Title: Complete molecular genome analyses of equine rotavirus A strains from different continents reveal several novel genotypes and a largely conserved genotype constellation
Authors: Matthijnssens, Jelle ×
Miño, Samuel
Papp, Hajnalka
Potgieter, Christiaan
Novo, Luis
Heylen, Elisabeth
Zeller, Mark
Garaicoeachea, Lorena
Badaracco, Alejandra
Lengyel, Gyorgy
Kisfali, Peter
Cullinane, Ann
Collins, Pj
Ciarlet, Max
O'Shea, Helen
Parreño, Viviana
Bányai, Krisztián
Barrandeguy, Maria
Van Ranst, Marc #
Issue Date: Apr-2012
Publisher: Society for General Microbiology
Series Title: Journal of General Virology vol:93 pages:866-875
Abstract: In this study, the complete genome sequences of seven equine group A rotavirus (RVA) strains (RVA/Horse-tc/GBR/L338/1991/G13P[18], RVA/Horse-wt/IRL/03V04954/2003/G3P[12] and RVA/Horse-wt/IRL/04V2024/2004/G14P[12] from Europe; RVA/Horse-wt/ARG/E30/1993/G3P[12], RVA/Horse-wt/ARG/E403/2006/G14P[12] and RVA/Horse-wt/ARG/E4040/2008/G14P[12] from Argentina; and RVA/Horse-wt/ZAF/EqRV-SA1/2006/G14P[12] from South Africa) were determined. Multiple novel genotypes were identified and genotype numbers were assigned by the Rotavirus Classification Working Group: R9 (VP1), C9 (VP2), N9 (NSP2), T12 (NSP3), E14 (NSP4), and H7 and H11 (NSP5).
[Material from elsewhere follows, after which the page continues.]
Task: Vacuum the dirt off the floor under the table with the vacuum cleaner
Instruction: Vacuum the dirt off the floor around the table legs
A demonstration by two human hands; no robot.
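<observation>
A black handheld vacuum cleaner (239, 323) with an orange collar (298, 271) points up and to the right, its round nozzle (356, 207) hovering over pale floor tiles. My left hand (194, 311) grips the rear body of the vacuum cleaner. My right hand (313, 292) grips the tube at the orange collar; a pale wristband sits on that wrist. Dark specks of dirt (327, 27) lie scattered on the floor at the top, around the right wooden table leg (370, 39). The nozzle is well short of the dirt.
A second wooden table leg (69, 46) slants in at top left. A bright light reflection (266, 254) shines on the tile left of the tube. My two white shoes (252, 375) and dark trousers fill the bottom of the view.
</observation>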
The genotype constellation of L338 was unique: G13-P[18]-I6-R9-C9-M6-A6-N9-T12-E14-H11. The six remaining equine RVA strains showed a largely conserved genotype constellation: G3/G14-P[12]-I2/I6-R2-C2-M3-A10-N2-T3-E2/E12-H7, which is highly divergent from other known non-equine RVA genotype constellations. Phylogenetic analyses revealed that the sequences of these equine RVA strains are related distantly to non-equine RVA strains, and that at least three lineages exist within equine RVA strains. A small number of reassortment events were observed. Interestingly, the three RVA strains from Argentina possessed the E12 genotype, whereas the three RVA strains from Ireland and South Africa possessed the E2 genotype. The unusual E12 genotype has until now only been described in Argentina among RVA strains collected from guanaco, cattle and horses, suggesting geographical isolation of this NSP4 genotype. This conserved genetic configuration of equine RVA strains could be useful for future vaccine development or improvement of currently used equine RVA vaccines.
ISSN: 0022-1317
Publication status: published
KU Leuven publication type: IT
Appears in Collections:Laboratory of Clinical and Epidemiological Virology (Rega Institute)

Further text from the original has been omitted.